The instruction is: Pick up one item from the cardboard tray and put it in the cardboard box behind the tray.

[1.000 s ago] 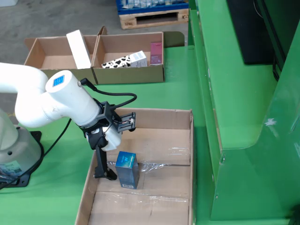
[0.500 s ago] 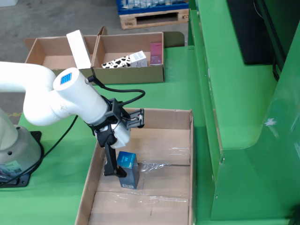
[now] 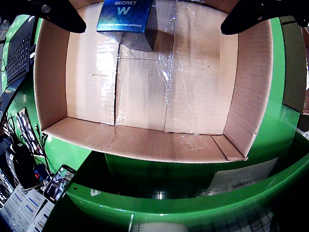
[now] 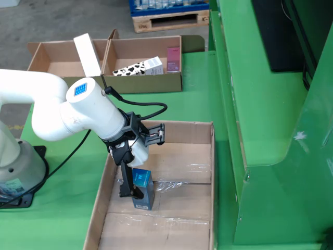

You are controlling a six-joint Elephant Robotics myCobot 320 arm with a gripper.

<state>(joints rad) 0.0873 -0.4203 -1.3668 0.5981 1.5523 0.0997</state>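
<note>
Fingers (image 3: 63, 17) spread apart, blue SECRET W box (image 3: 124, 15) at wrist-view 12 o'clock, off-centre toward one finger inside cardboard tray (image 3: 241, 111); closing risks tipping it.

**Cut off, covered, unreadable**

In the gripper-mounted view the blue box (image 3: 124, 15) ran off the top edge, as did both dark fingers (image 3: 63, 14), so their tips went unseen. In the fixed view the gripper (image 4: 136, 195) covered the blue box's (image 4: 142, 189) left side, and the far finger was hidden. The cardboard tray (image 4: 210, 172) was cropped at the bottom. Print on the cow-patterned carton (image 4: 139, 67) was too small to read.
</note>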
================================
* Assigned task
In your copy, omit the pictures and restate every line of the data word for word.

* Response box
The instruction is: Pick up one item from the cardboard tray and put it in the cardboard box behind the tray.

[1.000 s ago] 
[0.500 s ago] 
[now] 
[now] 

You are controlling a six-joint Elephant Robotics myCobot 320 arm with a gripper.

<state>(joints rad) 0.0873 -0.4203 -1.3668 0.5981 1.5523 0.0997</state>
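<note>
Fingers (image 3: 63, 17) spread apart, blue SECRET W box (image 3: 124, 15) at wrist-view 12 o'clock, off-centre toward one finger inside cardboard tray (image 3: 241, 111); closing risks tipping it.

**Cut off, covered, unreadable**

In the gripper-mounted view the blue box (image 3: 124, 15) ran off the top edge, as did both dark fingers (image 3: 63, 14), so their tips went unseen. In the fixed view the gripper (image 4: 136, 195) covered the blue box's (image 4: 142, 189) left side, and the far finger was hidden. The cardboard tray (image 4: 210, 172) was cropped at the bottom. Print on the cow-patterned carton (image 4: 139, 67) was too small to read.
</note>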

That finishes the exercise.